Hit the road, Jack.
That may well be the take-away for musicians when reading Calendar's annual Ultimate Top 10 list, a ranking that combines income from recordings as well as the concert box office to show who had the most lucrative years according to numbers reported by Nielsen SoundScan and the concert industry-tracking publication Pollstar.
Since the Ultimate Top 10 began in 1998, there's often been a sizable split between the acts that make their nut from touring and those earning most of their money at physical and virtual cash registers from recordings.
In 2012, however, all but one of the acts that finished in the Top 10 made it primarily — or exclusively — from their concerts. The exception was the ever-exceptional Adele, who, for the first time since SoundScan began tracking retail sales in 1991, claimed the same bestselling album two years in a row with "21."
Among the top-selling pop musicians of the year, includingJustin Bieber, Taylor Swift, One Direction, Mumford & Sons,Jason Aldean, Maroon 5 and Carrie Underwood, only Bieber and Aldean made the Ultimate Top 10 because both spent significant quality time on the road during the year.
The trend is yet another troubling sign for the record industry, even as year-end Nielsen SoundScan reports held some areas of optimism for the many musicians, label execs and others in the industry who still put stock in digital downloads, CDs, vinyl and other forms of music that live on after the final notes of a concert have faded into the night.
This year's Ultimate Top 10 also includes a new wrinkle to reflect streaming music, which has become an increasingly critical component of the 21st century media world.
Streams typically earn small fractions of a cent for the artist, although that figure can vary widely depending on who owns the master recordings. But the number of listens they're generating these days is pretty astonishing, demonstrating a different measure of how strongly musicians connect with audiences.
So as a complement to the list, we're acknowledging the queens and kings of the streaming universe through totals accumulated for streamed audio tracks and videos, also as reported by SoundScan.
Finally, the usual Ultimate Top 10 caveat: This isn't the final word on musicians' total financial picture, as it does not include merchandising, product endorsements, song placements in movies and TV shows, ring tones, website subscriptions and myriad other sources of income that artists and their management keep much closer to their vests.
Recording sales revenue is calculated using an average price of $10 per album and $1.14 cents per digital track, as more tracks are now being offered at $1.29 per download rather than the 99-cent price that initially was the iTunes standard.
The results:
1. Madonna, $144 million. The queen of reinvention had the highest-grossing tour worldwide (MDNA) with $296.1 million, so it's no surprise that she was tops in North America too, thanks to $133.7 million from 45 shows in 31 cities. Like other 1970s and '80s acts that made the Top 10, a much smaller share of her Ultimate total came from digital track sales — just $2.1 million compared with $8.2 million for physical and digital album sales.
2. Kenny Chesney and Tim McGraw, $124.2 million. Proving anew that two heads are often better than one, Kenny Chesney and Tim McGraw finished near the top, with their tandem Brothers of the Sun tour contributing the bulk of their Ultimate Top 10 total with $96.5 million plus combined CD and singles sales of $27.7 million.

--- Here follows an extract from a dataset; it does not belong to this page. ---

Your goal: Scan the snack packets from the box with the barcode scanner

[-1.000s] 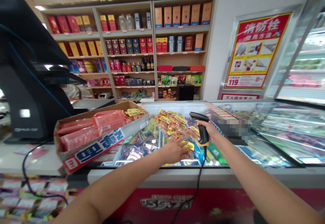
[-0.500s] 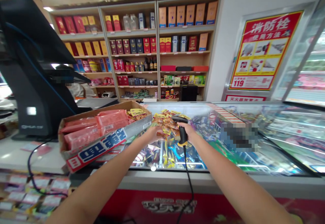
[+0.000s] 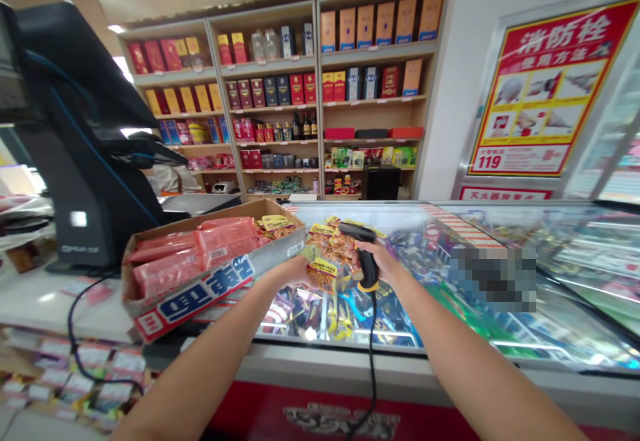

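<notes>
My right hand [image 3: 379,260] is shut around the grip of a black handheld barcode scanner [image 3: 367,259] with a yellow base, its head pointing left over the snacks. My left hand [image 3: 293,272] holds a small snack packet with a yellow label [image 3: 323,272] up near the scanner. Behind both hands, a heap of orange-and-yellow snack packets [image 3: 333,244] lies on top of the chest freezer's contents. The scanner's black coiled-free cable [image 3: 371,354] hangs down over the freezer's front edge.
A cardboard box of red packets [image 3: 190,261] sits on the freezer's left end. A black checkout terminal [image 3: 85,148] stands on the white counter [image 3: 65,308] at left. Wooden shelves of boxed liquor [image 3: 280,88] fill the back wall; a red-and-yellow fire hydrant poster [image 3: 543,88] hangs at right.
My left hand has come up from the heap with a packet and is closer to the scanner. The view has shifted slightly, so the shelves and the freezer sit further right.
</notes>
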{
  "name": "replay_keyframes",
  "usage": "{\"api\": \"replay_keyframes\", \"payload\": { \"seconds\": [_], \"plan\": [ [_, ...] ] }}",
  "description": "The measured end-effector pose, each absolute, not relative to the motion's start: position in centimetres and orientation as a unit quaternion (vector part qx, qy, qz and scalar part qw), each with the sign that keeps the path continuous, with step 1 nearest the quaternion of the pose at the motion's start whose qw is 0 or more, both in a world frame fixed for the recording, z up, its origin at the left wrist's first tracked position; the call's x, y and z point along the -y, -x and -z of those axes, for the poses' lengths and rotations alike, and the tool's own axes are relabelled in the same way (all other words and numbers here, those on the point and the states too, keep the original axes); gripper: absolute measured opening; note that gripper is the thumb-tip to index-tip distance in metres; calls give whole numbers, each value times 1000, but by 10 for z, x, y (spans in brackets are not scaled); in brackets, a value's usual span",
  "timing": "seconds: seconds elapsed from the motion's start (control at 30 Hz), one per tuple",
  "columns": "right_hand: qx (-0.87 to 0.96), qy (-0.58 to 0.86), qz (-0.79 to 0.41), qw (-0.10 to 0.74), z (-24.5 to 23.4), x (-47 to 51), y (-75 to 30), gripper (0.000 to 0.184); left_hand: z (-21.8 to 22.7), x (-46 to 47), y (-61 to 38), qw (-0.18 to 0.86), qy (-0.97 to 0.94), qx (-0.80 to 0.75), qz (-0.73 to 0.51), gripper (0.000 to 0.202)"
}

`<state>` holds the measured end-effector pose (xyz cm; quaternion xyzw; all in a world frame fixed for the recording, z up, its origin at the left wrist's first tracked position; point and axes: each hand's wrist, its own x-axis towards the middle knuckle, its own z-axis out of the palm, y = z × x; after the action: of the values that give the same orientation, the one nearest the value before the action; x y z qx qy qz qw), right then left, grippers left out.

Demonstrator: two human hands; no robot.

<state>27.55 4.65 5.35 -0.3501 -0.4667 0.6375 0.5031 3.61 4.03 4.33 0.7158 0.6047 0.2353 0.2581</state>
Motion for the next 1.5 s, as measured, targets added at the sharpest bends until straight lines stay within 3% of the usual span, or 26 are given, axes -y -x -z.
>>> {"api": "replay_keyframes", "payload": {
  "seconds": [0.1,0.17,0.37,0.43,0.63,1.5],
  "plan": [
    [468,329,-668,475,-45,-45,-278,15,-57,-37,-12,379,-685,-585,-212,25],
    [470,326,-667,478,-44,-46,-279,15,-70,-40,-5,415,-676,-551,-260,22],
    [541,314,-606,492,-53,-43,-282,22,-69,-78,-52,338,-567,-471,-585,15],
    [566,330,-577,488,-57,-39,-283,24,-53,-89,-67,331,-545,-459,-618,17],
    [625,392,-522,428,-65,-28,-280,22,-26,-96,-65,347,-539,-427,-638,19],
    [594,384,-545,449,-64,-21,-274,19,-36,-82,-67,377,-523,-416,-641,14]
  ]
}}
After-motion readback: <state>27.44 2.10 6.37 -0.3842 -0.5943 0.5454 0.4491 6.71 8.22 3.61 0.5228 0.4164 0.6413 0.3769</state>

3. Bruce Springsteen & the E Street Band, $115.1 million. The Boss earned more in concert than Chesney and McGraw — $104.7 million — but their potent recording sales more than doubled Springsteen's total of $10.4 million, with just $1.6 million of that number generated by sales of digital tracks.
4. Cirque du Soleil "Michael Jackson — The Immortal World Tour," $112.9 million. With no recorded version of its Jackson tribute show to sell — yet — Cirque du Soleil nonetheless finished high thanks to a heavy schedule of performances last year: 130 shows in 58 cities across North America. Seven Cirque shows made Pollstar's Top 50 top-grossing entertainment attractions in North America.
5. Roger Waters, $94.7 million. We've credited Waters with the sale of not only of his own recordings for 2012 but with half of those for the always strong Pink Floyd catalog, which gave him retail sales of $4.5 million in addition to the $90.2 million he grossed while continuing his resurrection of Floyd's rock opera "The Wall."
6. Justin Bieber, $71.6 million. The Bieb took in $31.4 million in digital and physical music sales for the year, but did even better on the road with $40.2 million from his tour.
7. Coldplay, $68.3 million. The British rock outfit also drew most of its Ultimate Top 10 total from touring — $54.8 million — and did just slightly better with physical album sales than digital tracks: $7.5 million to just under $6 million, respectively.